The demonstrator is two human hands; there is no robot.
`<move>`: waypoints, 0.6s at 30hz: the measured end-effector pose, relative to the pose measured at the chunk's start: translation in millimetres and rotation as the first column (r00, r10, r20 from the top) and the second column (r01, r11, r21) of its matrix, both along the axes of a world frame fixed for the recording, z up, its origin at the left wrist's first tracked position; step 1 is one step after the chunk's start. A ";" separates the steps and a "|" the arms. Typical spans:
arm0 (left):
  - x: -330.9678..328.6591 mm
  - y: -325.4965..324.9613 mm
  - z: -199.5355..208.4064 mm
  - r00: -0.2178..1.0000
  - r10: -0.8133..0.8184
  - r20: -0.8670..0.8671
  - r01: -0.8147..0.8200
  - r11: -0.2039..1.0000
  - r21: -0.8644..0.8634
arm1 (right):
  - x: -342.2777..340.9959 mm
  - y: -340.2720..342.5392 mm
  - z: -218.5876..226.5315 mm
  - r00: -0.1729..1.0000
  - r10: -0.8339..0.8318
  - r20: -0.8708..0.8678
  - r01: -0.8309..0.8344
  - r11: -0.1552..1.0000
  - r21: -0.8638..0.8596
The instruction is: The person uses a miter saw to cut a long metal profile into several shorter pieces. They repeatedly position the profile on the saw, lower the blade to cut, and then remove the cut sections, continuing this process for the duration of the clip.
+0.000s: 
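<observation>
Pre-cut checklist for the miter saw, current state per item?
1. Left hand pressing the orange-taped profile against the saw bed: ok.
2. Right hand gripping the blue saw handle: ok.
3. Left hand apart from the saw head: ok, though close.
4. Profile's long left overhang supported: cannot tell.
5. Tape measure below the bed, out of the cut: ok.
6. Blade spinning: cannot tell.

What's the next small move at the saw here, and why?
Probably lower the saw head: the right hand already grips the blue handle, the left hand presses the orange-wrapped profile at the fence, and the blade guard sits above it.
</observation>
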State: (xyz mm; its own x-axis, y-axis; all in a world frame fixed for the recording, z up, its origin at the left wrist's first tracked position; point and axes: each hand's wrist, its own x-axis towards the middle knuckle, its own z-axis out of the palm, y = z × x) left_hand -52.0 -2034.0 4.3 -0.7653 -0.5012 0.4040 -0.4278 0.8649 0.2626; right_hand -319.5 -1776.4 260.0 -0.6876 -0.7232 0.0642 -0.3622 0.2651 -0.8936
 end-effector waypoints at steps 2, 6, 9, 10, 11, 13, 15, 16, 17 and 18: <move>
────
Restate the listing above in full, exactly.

**Result for this exercise**
The demonstrator is two human hands; there is no robot.
`<move>`: waypoints, 0.6s at 30hz: the measured end-effector pose, relative to the pose measured at the chunk's start: translation in millimetres and rotation as the first column (r00, r10, r20 from the top) and the second column (r01, r11, r21) of its matrix, both along the axes of a world frame fixed for the recording, z up, its origin at the left wrist's first tracked position; step 1 is one step after the chunk's start. A ";" separates the steps and a "|" the arms. Typical spans:
arm0 (left):
  - x: -330.9678..328.6591 mm
  - y: -325.4965..324.9613 mm
  - z: -199.5355..208.4064 mm
  - r00: -0.2178..1.0000
  - r10: -0.8133..0.8184
  - r20: -0.8670..0.8671
  - r01: -0.8147..0.8200
  - r11: -0.2039..1.0000
  - r21: -0.8644..0.8634
arm1 (right):
  - x: -342.2777..340.9959 mm
  - y: -340.2720..342.5392 mm
  - z: -218.5876..226.5315 mm
  - r00: -0.1729..1.0000
  - r10: -0.8339..0.8318
  - r20: -0.8708..0.8678
  - r01: -0.8309..0.8344
  - r11: -0.1552..1.0000
  - r21: -0.8638..0.8596
The instruction is: The person uses a miter saw to cut a long metal profile into several shorter pieces. They repeatedly position the profile on the saw, lower the blade to cut, and then remove the cut sections, continuing this process for the duration of the clip.
+0.000s: 
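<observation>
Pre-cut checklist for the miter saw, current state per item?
1. Left hand pressing the orange-taped profile against the saw bed: ok.
2. Right hand gripping the blue saw handle: ok.
3. Left hand apart from the saw head: ok, though close.
4. Profile's long left overhang supported: cannot tell.
5. Tape measure below the bed, out of the cut: ok.
6. Blade spinning: cannot tell.

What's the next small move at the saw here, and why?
Probably lower the saw head: the right hand already grips the blue handle, the left hand presses the orange-wrapped profile at the fence, and the blade guard sits above it.
</observation>
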State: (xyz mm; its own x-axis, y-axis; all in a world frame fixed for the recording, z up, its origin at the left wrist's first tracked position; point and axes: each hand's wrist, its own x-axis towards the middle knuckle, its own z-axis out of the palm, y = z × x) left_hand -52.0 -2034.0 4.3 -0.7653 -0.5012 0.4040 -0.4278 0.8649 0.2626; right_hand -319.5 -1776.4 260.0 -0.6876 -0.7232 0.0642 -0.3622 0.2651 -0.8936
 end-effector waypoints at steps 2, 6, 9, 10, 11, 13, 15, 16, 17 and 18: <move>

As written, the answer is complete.